Retype the following data exactly, but leave its pictures out.

===

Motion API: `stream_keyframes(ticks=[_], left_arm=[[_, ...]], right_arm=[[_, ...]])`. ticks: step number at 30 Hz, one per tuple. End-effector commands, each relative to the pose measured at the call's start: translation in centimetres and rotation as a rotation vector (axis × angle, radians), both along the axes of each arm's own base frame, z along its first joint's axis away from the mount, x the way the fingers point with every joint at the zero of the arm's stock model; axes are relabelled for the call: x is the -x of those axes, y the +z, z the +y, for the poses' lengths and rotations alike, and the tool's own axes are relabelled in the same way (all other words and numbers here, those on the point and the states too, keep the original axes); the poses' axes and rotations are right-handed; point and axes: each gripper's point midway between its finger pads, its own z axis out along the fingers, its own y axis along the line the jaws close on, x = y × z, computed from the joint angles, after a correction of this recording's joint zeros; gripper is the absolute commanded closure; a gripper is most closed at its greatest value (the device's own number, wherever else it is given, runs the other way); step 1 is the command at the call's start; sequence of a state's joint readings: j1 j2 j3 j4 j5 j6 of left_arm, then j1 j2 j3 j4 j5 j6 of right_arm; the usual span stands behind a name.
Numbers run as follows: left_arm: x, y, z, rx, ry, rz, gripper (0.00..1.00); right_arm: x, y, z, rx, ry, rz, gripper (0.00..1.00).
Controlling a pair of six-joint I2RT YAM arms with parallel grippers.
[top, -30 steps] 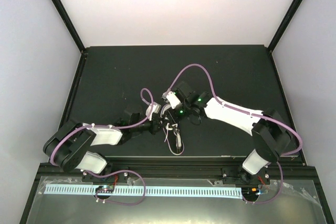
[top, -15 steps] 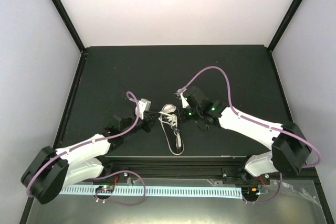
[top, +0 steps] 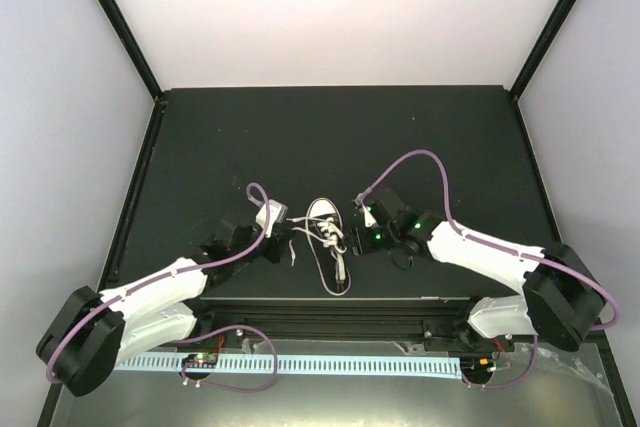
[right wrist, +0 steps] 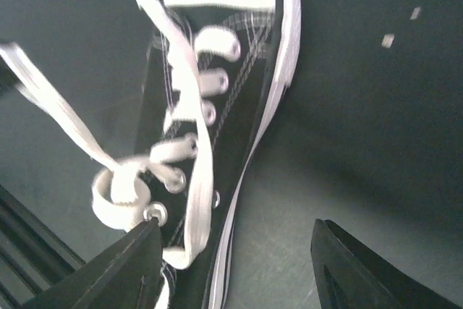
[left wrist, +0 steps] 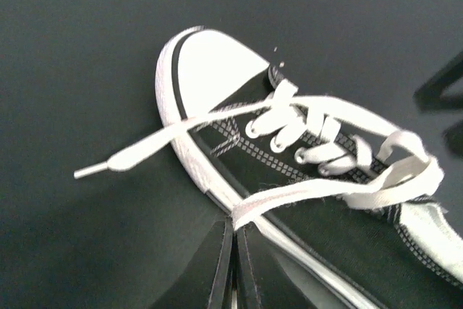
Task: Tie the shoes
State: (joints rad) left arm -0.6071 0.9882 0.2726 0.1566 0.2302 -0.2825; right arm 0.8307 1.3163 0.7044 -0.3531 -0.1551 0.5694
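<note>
One sneaker point(top: 333, 259), toe far, heel near.

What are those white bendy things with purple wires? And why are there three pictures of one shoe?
Those are two robot arms, the left arm and the right arm, bolted at the near edge of a table. One camera looks down from above; the other two ride on the wrists and see close up. On the table lies one small black sneaker with a white toe and long white laces. The left gripper is pinched shut on one of the laces. The right gripper is open and holds nothing.
</note>
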Motion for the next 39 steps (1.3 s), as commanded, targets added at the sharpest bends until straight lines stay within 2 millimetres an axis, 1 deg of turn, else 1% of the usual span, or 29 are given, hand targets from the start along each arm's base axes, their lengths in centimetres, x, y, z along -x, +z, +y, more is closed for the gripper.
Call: stream_keyframes(ticks=[1, 3, 5, 7, 10, 12, 15, 22, 26, 28, 30, 35, 39], left_arm=[[0.7, -1.3, 0.3, -0.02, 0.022, 0.113, 0.98], [0.9, -1.9, 0.4, -0.008, 0.046, 0.162, 0.98], [1.2, -2.4, 0.3, 0.009, 0.054, 0.205, 0.98], [1.3, -2.7, 0.1, 0.023, 0.064, 0.235, 0.99], [1.3, -2.7, -0.1, 0.041, 0.068, 0.249, 0.98], [1.2, -2.7, -0.2, 0.045, 0.069, 0.245, 0.98], [1.2, -2.9, -0.1, 0.041, 0.071, 0.252, 0.98], [1.4, -3.2, -0.2, 0.045, 0.067, 0.266, 0.98], [1.3, -3.1, -0.3, 0.051, 0.067, 0.267, 0.98], [1.3, -3.1, -0.3, 0.052, 0.069, 0.267, 0.98], [1.3, -3.1, -0.3, 0.051, 0.069, 0.269, 0.98], [1.2, -3.2, -0.3, 0.052, 0.072, 0.271, 0.99], [1.2, -3.3, -0.3, 0.051, 0.073, 0.274, 0.98]], right_arm=[[-3.3, 4.1, 0.7, 0.006, 0.078, -0.162, 0.41], [-4.0, 4.7, 1.8, 0.042, 0.174, -0.193, 0.42], [-4.5, 4.6, 3.1, 0.06, 0.249, -0.201, 0.45], [-4.6, 4.2, 4.6, 0.068, 0.332, -0.211, 0.47], [-4.7, 2.8, 6.4, 0.112, 0.425, -0.214, 0.5], [-5.0, 2.0, 7.2, 0.136, 0.448, -0.214, 0.51], [-5.6, 0.9, 7.8, 0.159, 0.457, -0.213, 0.53], [-7.2, -0.5, 8.1, 0.206, 0.424, -0.241, 0.58], [-7.5, -0.2, 8.4, 0.199, 0.422, -0.256, 0.59], [-7.7, -0.3, 8.5, 0.207, 0.423, -0.259, 0.63], [-7.8, -0.8, 8.4, 0.22, 0.428, -0.251, 0.68], [-7.4, -1.5, 8.3, 0.226, 0.445, -0.238, 0.72], [-7.4, -2.0, 8.0, 0.24, 0.444, -0.233, 0.73]])
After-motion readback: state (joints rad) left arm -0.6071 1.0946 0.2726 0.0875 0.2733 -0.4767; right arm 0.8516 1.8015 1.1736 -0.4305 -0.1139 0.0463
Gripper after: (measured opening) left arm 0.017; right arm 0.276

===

### [Result]
Motion API: `stream_keyframes(ticks=[_], left_arm=[[_, ...]], right_arm=[[_, ...]])`. ticks: step number at 30 Hz, one per tuple. End-effector commands, each relative to the pose measured at the call's start: translation in centimetres and rotation as a rotation vector (axis × angle, radians), both along the axes of each arm's own base frame, z along its first joint's axis away from the mount, x the way the fingers point with every joint at the zero of the arm's stock model; axes are relabelled for the call: x is the -x of those axes, y the +z, z the +y, for the poses' lengths and rotations alike, and the tool's own axes are relabelled in the same way (all other words and numbers here, those on the point and the states too, keep the original axes); the poses' axes and rotations are right-handed; point and axes: each gripper's point midway between its finger pads, its own z axis out along the fingers, its own y axis along the line the jaws close on, x = y × z, computed from the joint angles, after a correction of this recording's joint zeros; gripper is the absolute commanded closure; a gripper is most closed at its greatest value (the device's own number, wherever else it is given, runs the other way); step 1 is the command at the call's start; sequence of a state's joint readings: j1 j2 j3 j4 j5 j6 of left_arm, then j1 j2 j3 j4 j5 j6 of right_arm; the usual span stands behind a name.
Numbers run as follows: left_arm: x, y, z, rx, ry, rz, gripper (0.00..1.00); right_arm: x, y, z, rx, ry, rz, gripper (0.00..1.00).
Controlling a pair of six-joint I2RT YAM arms with parallel grippers.
[top, -30 steps] 
[top, -15 steps] 
[top, +0 steps] 
[right wrist, +0 steps] 
[left wrist, +0 steps] 
Task: Tie the shoes
State: (joints rad) left arm -0.6071 0.9882 0.2726 0.1566 0.2302 -0.2825; right arm 0.8307 1.3163 0.7044 -0.3531 -0.1551 0.5694
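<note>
One sneaker point(top: 333, 259), toe far, heel near.

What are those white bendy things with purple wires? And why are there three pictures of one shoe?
Those are two robot arms, the left arm and the right arm, bolted at the near edge of a table. One camera looks down from above; the other two ride on the wrists and see close up. On the table lies one small black sneaker with a white toe and long white laces. The left gripper is pinched shut on one of the laces. The right gripper is open and holds nothing.
</note>
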Motion for the next 39 steps (1.3 s), as commanded, targets added at the sharpest bends until straight lines stay within 2 millimetres an axis, 1 deg of turn, else 1% of the usual span, or 29 are given, hand targets from the start along each arm's base axes, their lengths in centimetres, x, y, z along -x, +z, +y, more is closed for the gripper.
Call: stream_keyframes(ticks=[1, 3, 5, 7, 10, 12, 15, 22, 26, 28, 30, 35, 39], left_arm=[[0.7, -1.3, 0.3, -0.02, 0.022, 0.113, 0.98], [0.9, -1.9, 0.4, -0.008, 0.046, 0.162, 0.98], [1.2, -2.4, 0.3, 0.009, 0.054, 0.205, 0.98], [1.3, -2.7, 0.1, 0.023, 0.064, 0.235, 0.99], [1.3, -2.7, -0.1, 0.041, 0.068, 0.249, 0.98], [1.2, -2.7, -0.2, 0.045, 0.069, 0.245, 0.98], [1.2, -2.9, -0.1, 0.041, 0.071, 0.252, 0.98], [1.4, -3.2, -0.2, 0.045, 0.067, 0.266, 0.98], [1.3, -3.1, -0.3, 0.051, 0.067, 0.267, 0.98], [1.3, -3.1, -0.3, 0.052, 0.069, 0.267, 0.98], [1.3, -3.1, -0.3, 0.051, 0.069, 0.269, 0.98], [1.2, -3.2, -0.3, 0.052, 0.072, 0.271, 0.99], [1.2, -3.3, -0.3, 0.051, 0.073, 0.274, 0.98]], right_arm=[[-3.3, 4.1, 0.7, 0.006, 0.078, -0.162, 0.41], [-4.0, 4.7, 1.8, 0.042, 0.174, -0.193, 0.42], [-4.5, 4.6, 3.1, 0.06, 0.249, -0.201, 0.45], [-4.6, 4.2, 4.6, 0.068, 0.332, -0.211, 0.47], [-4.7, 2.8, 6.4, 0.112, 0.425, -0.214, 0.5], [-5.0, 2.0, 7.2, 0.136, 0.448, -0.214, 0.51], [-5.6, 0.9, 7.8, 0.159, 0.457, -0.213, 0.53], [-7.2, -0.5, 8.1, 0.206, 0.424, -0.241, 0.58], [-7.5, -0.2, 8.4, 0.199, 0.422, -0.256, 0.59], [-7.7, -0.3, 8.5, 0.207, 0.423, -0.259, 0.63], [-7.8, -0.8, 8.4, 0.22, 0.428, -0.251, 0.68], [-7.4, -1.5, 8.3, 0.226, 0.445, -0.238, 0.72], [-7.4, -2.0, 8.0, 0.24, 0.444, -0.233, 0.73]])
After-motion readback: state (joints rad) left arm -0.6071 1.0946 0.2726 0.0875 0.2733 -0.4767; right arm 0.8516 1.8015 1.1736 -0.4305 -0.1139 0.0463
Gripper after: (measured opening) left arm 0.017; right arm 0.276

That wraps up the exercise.